• **WHAT THE TASK ASKS**
What you return should be the lines from the one with "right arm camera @" through the one with "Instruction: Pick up" in the data below, reproduced exactly with both ends, and no pictures at all.

• **DATASET EXTRACT**

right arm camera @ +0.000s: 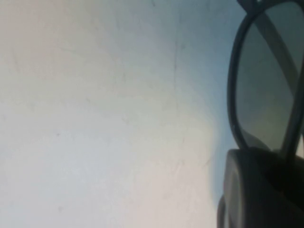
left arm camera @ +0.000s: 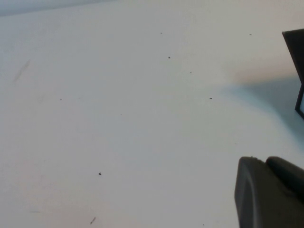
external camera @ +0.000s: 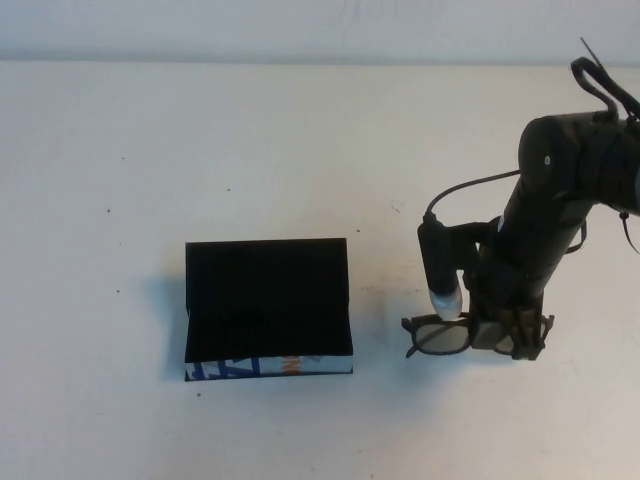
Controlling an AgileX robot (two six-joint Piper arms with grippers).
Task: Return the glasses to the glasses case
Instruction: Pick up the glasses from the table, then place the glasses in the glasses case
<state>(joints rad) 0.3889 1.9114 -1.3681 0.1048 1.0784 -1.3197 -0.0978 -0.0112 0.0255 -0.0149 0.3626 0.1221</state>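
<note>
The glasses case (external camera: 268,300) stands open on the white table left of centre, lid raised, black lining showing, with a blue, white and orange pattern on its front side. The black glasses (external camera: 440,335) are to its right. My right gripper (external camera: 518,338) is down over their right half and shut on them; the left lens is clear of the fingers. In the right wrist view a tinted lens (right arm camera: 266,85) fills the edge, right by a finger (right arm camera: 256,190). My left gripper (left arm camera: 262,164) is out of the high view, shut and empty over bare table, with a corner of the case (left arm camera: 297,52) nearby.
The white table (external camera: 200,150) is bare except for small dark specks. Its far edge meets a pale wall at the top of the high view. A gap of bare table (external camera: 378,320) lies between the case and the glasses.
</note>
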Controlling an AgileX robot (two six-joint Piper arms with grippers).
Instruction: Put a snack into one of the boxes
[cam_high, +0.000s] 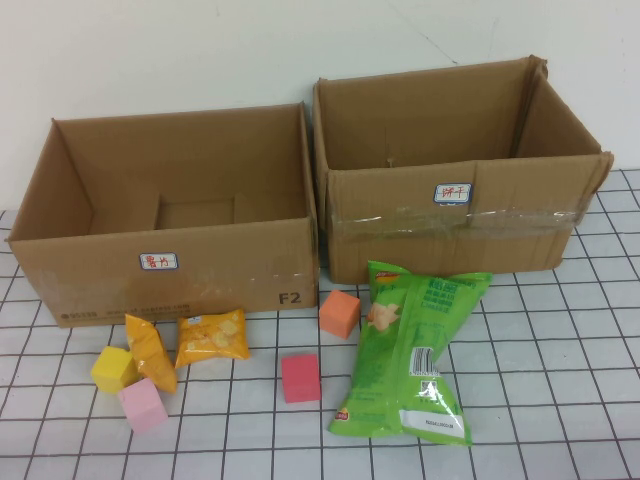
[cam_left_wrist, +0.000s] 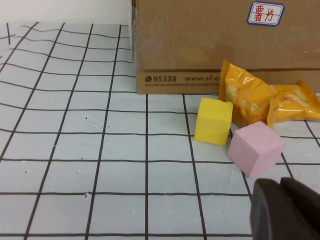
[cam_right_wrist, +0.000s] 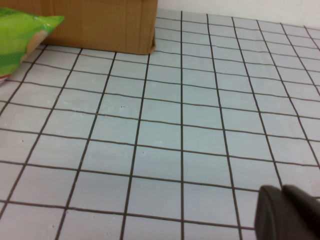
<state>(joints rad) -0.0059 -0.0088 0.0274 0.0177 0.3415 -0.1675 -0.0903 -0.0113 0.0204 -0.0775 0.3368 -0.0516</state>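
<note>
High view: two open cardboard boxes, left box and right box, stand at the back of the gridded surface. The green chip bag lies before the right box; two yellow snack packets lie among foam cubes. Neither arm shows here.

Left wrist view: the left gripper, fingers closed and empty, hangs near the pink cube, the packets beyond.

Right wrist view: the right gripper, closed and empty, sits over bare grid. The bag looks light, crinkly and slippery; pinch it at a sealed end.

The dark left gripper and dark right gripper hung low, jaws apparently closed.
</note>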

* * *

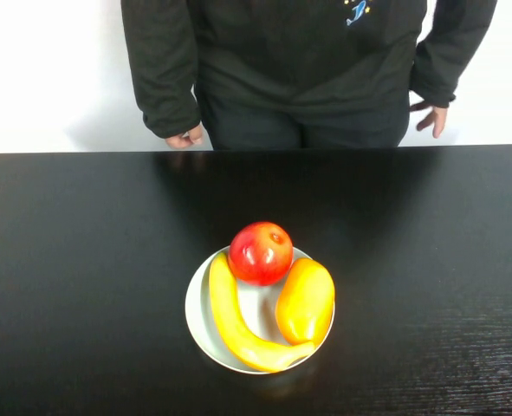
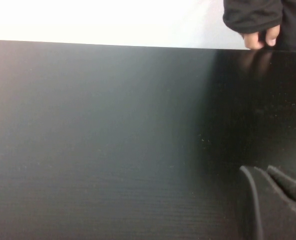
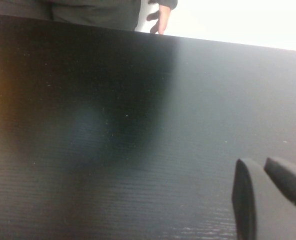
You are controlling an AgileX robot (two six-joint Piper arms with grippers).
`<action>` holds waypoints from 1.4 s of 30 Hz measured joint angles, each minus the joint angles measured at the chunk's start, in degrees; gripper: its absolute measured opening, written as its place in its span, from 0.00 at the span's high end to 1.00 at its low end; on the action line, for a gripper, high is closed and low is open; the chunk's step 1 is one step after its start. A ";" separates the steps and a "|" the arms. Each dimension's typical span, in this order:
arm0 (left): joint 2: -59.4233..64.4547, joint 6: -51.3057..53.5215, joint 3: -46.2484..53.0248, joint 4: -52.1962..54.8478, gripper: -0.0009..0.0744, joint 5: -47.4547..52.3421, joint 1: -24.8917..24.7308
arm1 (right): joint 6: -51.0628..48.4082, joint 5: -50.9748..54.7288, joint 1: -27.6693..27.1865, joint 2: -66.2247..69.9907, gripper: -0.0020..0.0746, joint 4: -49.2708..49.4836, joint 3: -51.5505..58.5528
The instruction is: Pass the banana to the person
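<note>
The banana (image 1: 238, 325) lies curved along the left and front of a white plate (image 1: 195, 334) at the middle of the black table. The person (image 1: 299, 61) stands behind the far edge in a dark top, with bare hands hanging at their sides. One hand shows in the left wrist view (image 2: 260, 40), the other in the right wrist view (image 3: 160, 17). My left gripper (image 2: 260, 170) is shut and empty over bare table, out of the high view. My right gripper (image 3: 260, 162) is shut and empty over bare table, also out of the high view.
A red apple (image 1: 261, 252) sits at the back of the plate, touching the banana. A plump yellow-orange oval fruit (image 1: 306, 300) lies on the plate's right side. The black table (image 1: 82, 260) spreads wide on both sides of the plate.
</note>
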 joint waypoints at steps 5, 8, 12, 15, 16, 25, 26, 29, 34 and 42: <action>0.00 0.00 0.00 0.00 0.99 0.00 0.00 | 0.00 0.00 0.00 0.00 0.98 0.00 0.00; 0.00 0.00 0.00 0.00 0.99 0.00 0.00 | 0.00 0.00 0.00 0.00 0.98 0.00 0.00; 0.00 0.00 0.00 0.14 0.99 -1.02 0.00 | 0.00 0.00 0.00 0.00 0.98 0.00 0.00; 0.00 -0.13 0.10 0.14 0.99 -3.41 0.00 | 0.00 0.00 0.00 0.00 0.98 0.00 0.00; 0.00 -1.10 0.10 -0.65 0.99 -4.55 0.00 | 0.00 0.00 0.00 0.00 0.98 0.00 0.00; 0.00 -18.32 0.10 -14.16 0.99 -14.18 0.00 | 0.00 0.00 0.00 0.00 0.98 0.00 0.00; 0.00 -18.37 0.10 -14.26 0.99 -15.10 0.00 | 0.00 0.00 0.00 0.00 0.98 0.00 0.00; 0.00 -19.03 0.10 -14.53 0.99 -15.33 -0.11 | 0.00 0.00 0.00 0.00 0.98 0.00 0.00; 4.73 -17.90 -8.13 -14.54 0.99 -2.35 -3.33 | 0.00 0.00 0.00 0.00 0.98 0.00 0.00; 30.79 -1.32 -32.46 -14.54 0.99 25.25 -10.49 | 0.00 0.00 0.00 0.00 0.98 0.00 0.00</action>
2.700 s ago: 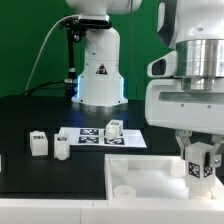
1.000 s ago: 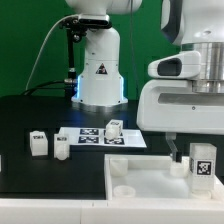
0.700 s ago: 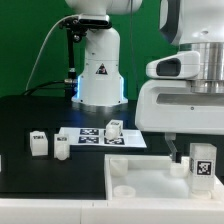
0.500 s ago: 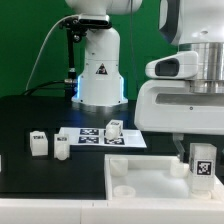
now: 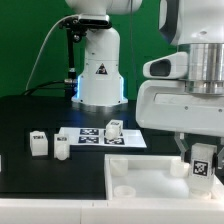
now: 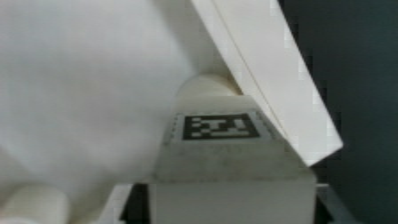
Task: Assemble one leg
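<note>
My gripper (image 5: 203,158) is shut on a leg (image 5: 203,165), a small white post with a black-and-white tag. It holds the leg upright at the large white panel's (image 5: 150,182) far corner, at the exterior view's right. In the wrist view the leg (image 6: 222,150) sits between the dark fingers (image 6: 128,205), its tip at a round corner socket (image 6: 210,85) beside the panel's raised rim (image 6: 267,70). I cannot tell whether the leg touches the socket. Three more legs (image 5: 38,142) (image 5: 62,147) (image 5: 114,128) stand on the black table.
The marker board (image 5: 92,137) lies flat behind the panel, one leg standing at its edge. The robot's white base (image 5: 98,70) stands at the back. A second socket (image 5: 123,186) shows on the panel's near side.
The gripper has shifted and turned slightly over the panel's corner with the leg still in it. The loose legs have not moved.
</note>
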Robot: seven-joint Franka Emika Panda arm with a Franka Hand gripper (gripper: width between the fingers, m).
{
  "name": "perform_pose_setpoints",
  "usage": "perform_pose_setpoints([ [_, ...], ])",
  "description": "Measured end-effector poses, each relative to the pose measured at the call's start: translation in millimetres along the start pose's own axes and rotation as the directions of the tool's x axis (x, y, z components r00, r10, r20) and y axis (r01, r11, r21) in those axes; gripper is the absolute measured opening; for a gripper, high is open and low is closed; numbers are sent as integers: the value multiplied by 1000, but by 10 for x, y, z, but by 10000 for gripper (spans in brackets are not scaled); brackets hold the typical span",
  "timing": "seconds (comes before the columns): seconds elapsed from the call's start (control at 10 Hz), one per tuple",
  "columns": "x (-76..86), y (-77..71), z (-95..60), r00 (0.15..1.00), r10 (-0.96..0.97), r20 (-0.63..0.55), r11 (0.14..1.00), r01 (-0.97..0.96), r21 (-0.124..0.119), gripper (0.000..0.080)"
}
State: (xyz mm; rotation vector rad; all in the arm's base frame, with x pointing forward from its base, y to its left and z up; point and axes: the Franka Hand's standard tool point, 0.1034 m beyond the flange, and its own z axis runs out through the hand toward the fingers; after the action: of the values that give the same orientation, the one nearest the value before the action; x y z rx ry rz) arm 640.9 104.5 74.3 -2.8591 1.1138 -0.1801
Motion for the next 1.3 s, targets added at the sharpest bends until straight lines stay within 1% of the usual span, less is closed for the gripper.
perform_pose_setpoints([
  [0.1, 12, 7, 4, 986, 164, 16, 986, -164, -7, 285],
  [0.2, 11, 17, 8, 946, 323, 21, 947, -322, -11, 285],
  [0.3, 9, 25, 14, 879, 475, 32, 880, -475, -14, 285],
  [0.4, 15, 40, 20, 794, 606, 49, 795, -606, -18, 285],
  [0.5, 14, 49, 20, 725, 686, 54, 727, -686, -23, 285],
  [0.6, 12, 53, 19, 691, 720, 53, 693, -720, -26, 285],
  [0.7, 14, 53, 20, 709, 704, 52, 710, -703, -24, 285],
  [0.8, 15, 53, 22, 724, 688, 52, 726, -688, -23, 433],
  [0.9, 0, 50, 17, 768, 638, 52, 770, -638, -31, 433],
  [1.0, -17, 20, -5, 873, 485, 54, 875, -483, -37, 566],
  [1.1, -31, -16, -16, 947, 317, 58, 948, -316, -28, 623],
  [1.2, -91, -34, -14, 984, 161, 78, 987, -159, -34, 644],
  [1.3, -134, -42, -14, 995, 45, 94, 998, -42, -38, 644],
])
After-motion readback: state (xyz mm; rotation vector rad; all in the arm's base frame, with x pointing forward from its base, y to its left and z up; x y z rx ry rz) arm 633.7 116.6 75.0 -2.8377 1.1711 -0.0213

• **RESPONSE TO THIS TASK**
right arm camera @ +0.000s: 
left arm camera @ +0.000s: 
external camera @ +0.000s: 
Controlling an AgileX robot (two six-joint Piper arms with grippers).
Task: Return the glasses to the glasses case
Instruction: Pick up the glasses from the table, then place the glasses in the glasses case

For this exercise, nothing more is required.